This paper views hiring as a contextual bandit problem: to find the best workers over time, firms must balance “exploitation” (selecting from groups with proven track records) with “exploration” (selecting from under-represented groups to learn about quality). Yet modern hiring algorithms, based on “supervised learning” approaches, are designed solely for exploitation. Instead, we build a resume screening algorithm that values exploration by evaluating candidates according to their statistical upside potential. Using data from professional services recruiting within a Fortune 500 firm, we show that this approach improves the quality (as measured by eventual hiring rates) of candidates selected for an interview, while also increasing demographic diversity, relative to the firm's existing practices. The same is not true for traditional supervised learning based algorithms, which improve hiring rates but select far fewer Black and Hispanic applicants.
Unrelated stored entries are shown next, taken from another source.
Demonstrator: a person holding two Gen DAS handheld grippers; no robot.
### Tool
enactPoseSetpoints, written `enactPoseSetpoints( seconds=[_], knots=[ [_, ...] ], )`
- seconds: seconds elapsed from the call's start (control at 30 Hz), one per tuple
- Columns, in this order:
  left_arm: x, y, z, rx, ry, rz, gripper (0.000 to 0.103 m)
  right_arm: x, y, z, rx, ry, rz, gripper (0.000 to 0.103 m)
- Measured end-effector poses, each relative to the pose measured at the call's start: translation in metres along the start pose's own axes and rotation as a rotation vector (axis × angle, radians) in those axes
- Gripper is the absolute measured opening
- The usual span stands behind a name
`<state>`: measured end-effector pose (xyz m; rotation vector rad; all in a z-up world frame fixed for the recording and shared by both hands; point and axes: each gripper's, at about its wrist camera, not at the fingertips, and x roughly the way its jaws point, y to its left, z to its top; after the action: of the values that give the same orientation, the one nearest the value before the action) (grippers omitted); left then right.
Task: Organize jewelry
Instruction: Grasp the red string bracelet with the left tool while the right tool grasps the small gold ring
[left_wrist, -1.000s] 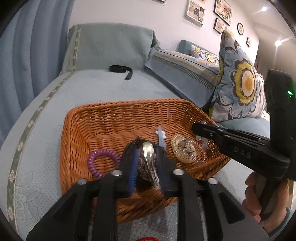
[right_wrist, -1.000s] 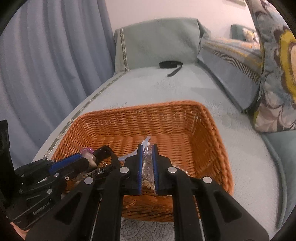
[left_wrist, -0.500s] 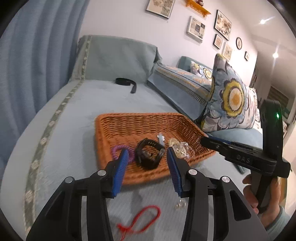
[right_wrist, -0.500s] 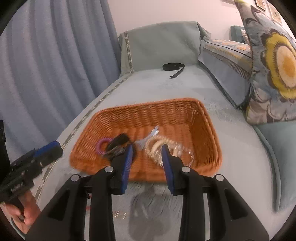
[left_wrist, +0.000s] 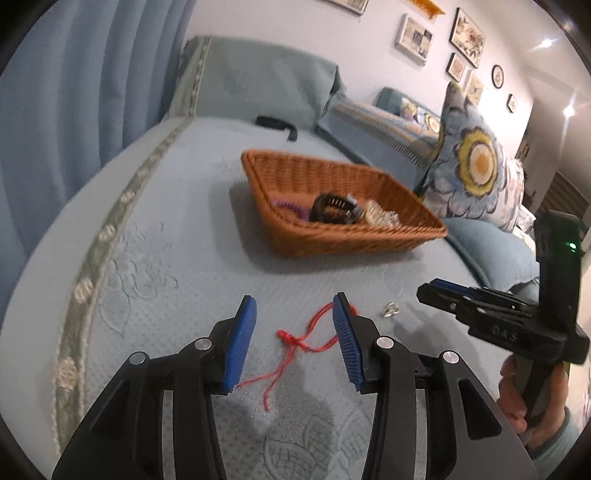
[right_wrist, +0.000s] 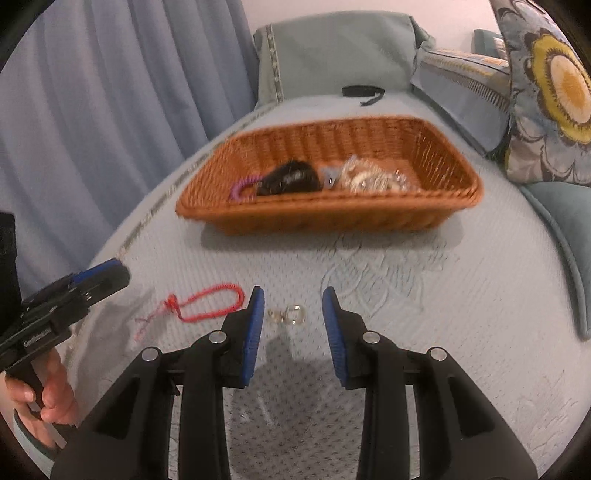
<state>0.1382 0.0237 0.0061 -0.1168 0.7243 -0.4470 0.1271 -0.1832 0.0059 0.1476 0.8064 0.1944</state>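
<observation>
- Since a second ago both claws have let go in the basket (right_wrist: 328, 218) and pulled back near.
- Left gripper (left_wrist: 291, 336) gapes wide over the red cord (left_wrist: 317, 328); right gripper (right_wrist: 291, 319) gapes wide, empty, around the small rings (right_wrist: 288, 314).
- Step in hand: likely the next pickups; each claw must drop and close.

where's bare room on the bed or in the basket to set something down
Free: the far half of the basket floor, and the bedspread between its near rim and the right tool, out toward the floral pillow. Crowded: the basket's near side, plus the red cord and small rings at the tools.
</observation>
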Motion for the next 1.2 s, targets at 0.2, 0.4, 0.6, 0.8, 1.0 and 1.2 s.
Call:
enactPoseSetpoints(
  seconds=[0.2,0.4,0.6,0.8,1.0,1.2],
  knots=[
    [0.041,-0.002,-0.008,0.034,0.093,0.048,0.041,0.023,0.007,-0.01,-0.044,0.046,-0.037,0.03],
    [0.049,-0.008,-0.009,0.08,0.133,0.087,0.04,0.04,0.023,-0.01,-0.13,0.092,-0.103,0.03],
    [0.044,-0.019,-0.018,0.15,0.168,0.065,0.019,0.035,0.016,-0.014,-0.12,0.099,-0.121,0.03],
    [0.033,-0.026,-0.025,0.162,0.218,-0.034,0.02,0.019,-0.011,-0.017,-0.066,0.096,-0.166,0.03],
    [0.028,-0.024,-0.027,0.14,0.201,-0.072,0.042,0.007,-0.018,-0.01,-0.04,0.066,-0.001,0.03],
    [0.04,-0.039,-0.032,0.175,0.196,-0.027,0.045,0.028,0.003,-0.008,-0.186,0.12,-0.025,0.03]
  ],
)
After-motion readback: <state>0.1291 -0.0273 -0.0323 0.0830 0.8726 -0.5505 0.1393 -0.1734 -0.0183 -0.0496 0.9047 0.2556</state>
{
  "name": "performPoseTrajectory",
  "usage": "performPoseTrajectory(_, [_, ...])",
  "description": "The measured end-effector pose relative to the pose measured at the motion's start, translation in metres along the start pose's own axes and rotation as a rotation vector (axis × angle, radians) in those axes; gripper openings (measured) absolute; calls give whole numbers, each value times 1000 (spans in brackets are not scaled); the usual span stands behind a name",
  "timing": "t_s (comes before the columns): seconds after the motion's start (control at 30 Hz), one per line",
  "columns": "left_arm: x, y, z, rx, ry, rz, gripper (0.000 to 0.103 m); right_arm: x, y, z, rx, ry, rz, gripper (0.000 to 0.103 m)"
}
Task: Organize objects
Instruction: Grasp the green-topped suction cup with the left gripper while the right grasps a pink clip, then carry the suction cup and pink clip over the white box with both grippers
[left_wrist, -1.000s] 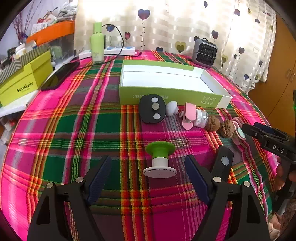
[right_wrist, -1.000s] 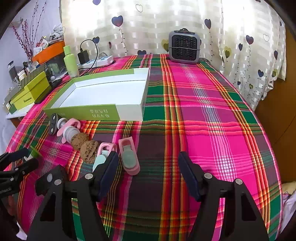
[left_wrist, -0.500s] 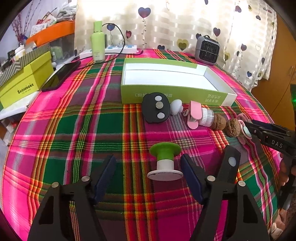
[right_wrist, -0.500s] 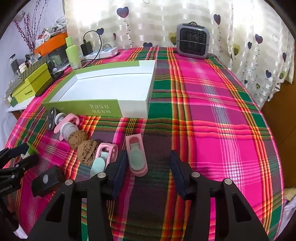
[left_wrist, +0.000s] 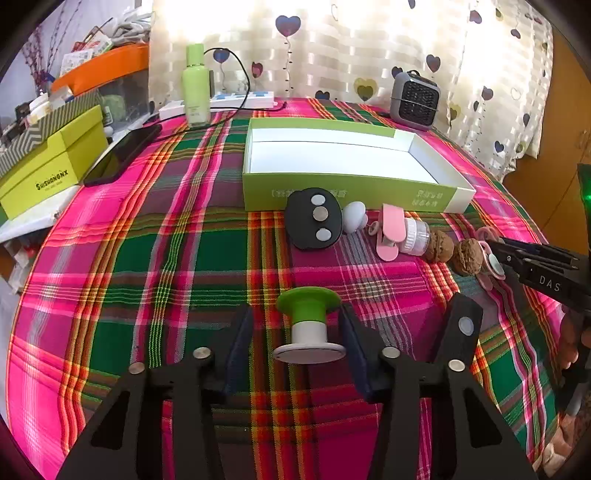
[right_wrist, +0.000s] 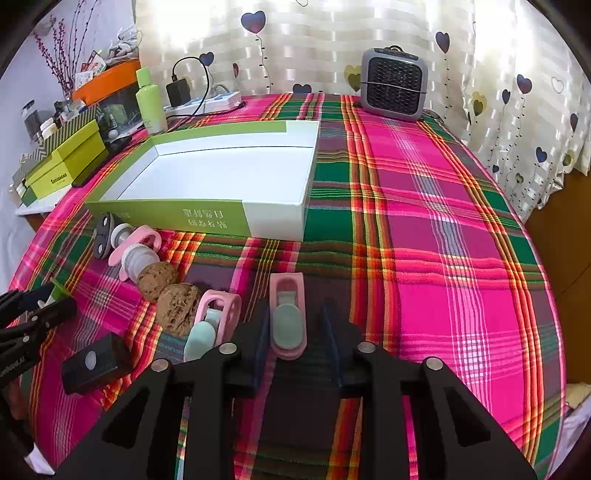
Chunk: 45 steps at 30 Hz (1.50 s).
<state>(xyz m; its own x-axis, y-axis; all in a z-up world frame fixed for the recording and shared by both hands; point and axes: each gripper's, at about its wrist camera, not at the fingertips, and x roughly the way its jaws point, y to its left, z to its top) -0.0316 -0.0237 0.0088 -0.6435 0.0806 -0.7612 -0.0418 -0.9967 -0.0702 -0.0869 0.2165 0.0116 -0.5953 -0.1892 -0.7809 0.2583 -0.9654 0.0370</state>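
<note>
Left hand-held gripper (left_wrist: 295, 341) is closing around the green-topped white spool (left_wrist: 309, 325) standing on the plaid surface (left_wrist: 147, 258), pads looking not quite on it yet. Right hand-held gripper (right_wrist: 293, 332) is closing on the pink-and-mint clip (right_wrist: 287, 315), which lies flat in front of the empty green box (right_wrist: 207, 218), maybe just touching one pad.

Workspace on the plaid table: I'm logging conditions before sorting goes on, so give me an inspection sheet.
Surface: plaid tablecloth, flat.
Job's things: green-capped spool upright; pink clip; two walnuts; green box empty.
Clutter: green bottle, heater, phone.
Grippers: left gripper closing around spool; right gripper closing around pink clip.
Cables: black charger lead at power strip.
Surroundings: heart-print curtain.
</note>
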Motion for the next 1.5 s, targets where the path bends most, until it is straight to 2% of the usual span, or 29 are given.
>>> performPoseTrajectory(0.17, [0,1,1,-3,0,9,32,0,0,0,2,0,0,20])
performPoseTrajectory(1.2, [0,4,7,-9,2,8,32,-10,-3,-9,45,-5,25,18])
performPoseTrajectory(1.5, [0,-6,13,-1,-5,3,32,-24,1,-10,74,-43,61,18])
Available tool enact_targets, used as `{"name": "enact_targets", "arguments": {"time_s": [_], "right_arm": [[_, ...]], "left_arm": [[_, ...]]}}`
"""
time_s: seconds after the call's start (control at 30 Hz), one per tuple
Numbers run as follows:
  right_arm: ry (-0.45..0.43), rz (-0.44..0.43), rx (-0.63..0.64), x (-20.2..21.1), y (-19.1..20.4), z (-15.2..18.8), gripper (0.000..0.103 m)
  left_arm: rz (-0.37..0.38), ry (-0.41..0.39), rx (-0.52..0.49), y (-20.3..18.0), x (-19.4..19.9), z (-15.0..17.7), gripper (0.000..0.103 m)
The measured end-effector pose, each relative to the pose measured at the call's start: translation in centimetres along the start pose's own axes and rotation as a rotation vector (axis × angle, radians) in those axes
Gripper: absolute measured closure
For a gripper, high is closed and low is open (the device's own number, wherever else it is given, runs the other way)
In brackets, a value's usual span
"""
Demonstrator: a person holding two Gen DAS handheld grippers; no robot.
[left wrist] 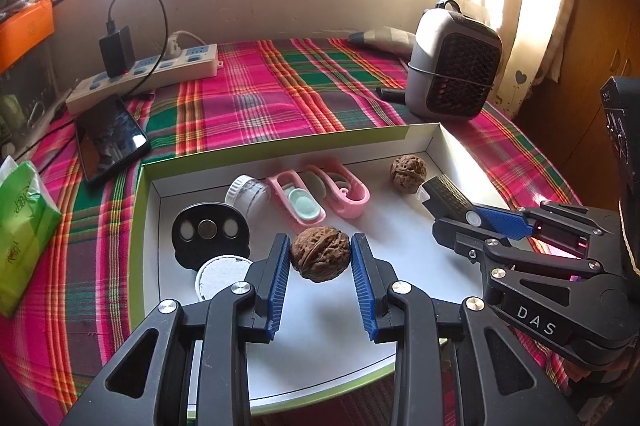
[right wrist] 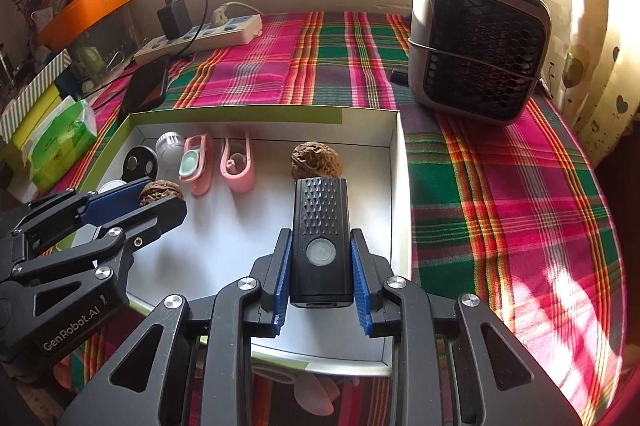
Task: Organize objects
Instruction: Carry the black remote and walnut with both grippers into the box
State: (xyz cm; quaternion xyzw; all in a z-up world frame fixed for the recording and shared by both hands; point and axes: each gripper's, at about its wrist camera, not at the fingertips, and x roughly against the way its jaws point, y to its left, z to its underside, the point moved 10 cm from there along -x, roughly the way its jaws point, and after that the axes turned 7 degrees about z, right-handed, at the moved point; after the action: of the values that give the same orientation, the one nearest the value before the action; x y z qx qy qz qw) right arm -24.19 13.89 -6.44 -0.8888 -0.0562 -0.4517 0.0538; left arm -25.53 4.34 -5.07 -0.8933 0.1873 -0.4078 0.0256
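Observation:
A green-rimmed white box [left wrist: 146,210] lies on the plaid cloth. My left gripper [left wrist: 320,246] is shut on a brown walnut [left wrist: 319,253] and holds it over the box; it shows too in the right wrist view [right wrist: 160,192]. My right gripper [right wrist: 320,246] is shut on a black textured flashlight [right wrist: 320,226] with a round button, held over the box's right part; it also shows in the left wrist view [left wrist: 448,198]. A second walnut [left wrist: 408,172] [right wrist: 316,160] lies in the box just beyond the flashlight.
The box also holds two pink clips [left wrist: 320,198], a clear jar [left wrist: 246,192], a black disc holder [left wrist: 210,232] and a white round lid [left wrist: 220,276]. A grey fan heater [right wrist: 476,46], a power strip [left wrist: 152,74], a phone [left wrist: 110,140] and a green tissue pack [left wrist: 24,238] surround it.

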Motion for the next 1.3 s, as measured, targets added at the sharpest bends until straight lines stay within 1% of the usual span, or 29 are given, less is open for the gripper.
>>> {"name": "enact_targets", "arguments": {"time_s": [0.13,0.4,0.53,0.7,1.13,1.3], "right_arm": [[-0.01,0.029,0.005,-0.18,-0.16,-0.23,0.075],[-0.014,0.026,0.021,-0.42,0.27,-0.06,0.075],[-0.026,0.042,0.037,-0.4,0.29,-0.03,0.075],[-0.031,0.047,0.043,-0.5,0.47,-0.03,0.075],[-0.038,0.055,0.047,-0.56,0.38,-0.04,0.075],[-0.037,0.054,0.043,-0.53,0.43,0.04,0.075]], "left_arm": [[-0.022,-0.004,-0.014,-0.04,-0.21,-0.13,0.074],[-0.067,-0.004,-0.077,-0.46,-0.66,0.0,0.074],[-0.076,-0.003,-0.085,-0.49,-0.76,0.03,0.074],[-0.105,-0.004,-0.097,-0.35,-0.84,0.07,0.074],[-0.117,0.003,-0.118,-0.58,-0.97,0.26,0.074],[-0.093,0.009,-0.112,-0.78,-1.01,0.36,0.074]]}}
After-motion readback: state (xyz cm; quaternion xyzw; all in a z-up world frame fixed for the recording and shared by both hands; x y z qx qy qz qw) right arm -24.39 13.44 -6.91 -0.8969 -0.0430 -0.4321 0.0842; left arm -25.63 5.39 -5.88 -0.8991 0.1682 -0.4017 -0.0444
In an extension, we show that exploration-based algorithms are also able to learn more effectively about simulated changes in applicant hiring potential over time. Together, our results highlight the importance of incorporating exploration in developing decision-making algorithms that are potentially both more efficient and equitable.

Suggested Citation

  • Danielle Li & Lindsey R. Raymond & Peter Bergman, 2020. "Hiring as Exploration," NBER Working Papers 27736, National Bureau of Economic Research, Inc.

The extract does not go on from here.